Work to complete
Repeat the data below exactly. Include each line.

Data
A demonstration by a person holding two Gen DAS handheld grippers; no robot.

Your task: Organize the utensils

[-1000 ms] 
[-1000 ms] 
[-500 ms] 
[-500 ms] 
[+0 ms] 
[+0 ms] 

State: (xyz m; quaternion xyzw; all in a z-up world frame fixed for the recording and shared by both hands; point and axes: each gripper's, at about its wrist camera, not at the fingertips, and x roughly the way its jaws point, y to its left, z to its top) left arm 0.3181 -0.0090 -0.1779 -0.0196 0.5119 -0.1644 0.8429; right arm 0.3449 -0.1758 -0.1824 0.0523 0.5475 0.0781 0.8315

Solution to the exercise
A demonstration by a person holding two Gen DAS handheld grippers; no robot.

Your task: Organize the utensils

[-1000 ms] 
[-1000 ms] 
[-500 ms] 
[-500 ms] 
[+0 ms] 
[+0 ms] 

State: (xyz m; quaternion xyzw; all in a z-up world frame fixed for the recording and shared by both hands; point and axes: each gripper's, at about its wrist camera, not at the fingertips, and x roughly the way its jaws point, y to its left, z to its top) left arm 0.3181 -0.0090 -0.1779 -0.0196 0.5119 -0.1644 0.8429; right arm 0.3449 -0.1758 -0.1824 0.0523 0.5475 0.0781 0.8315

Nothing more belongs to this answer.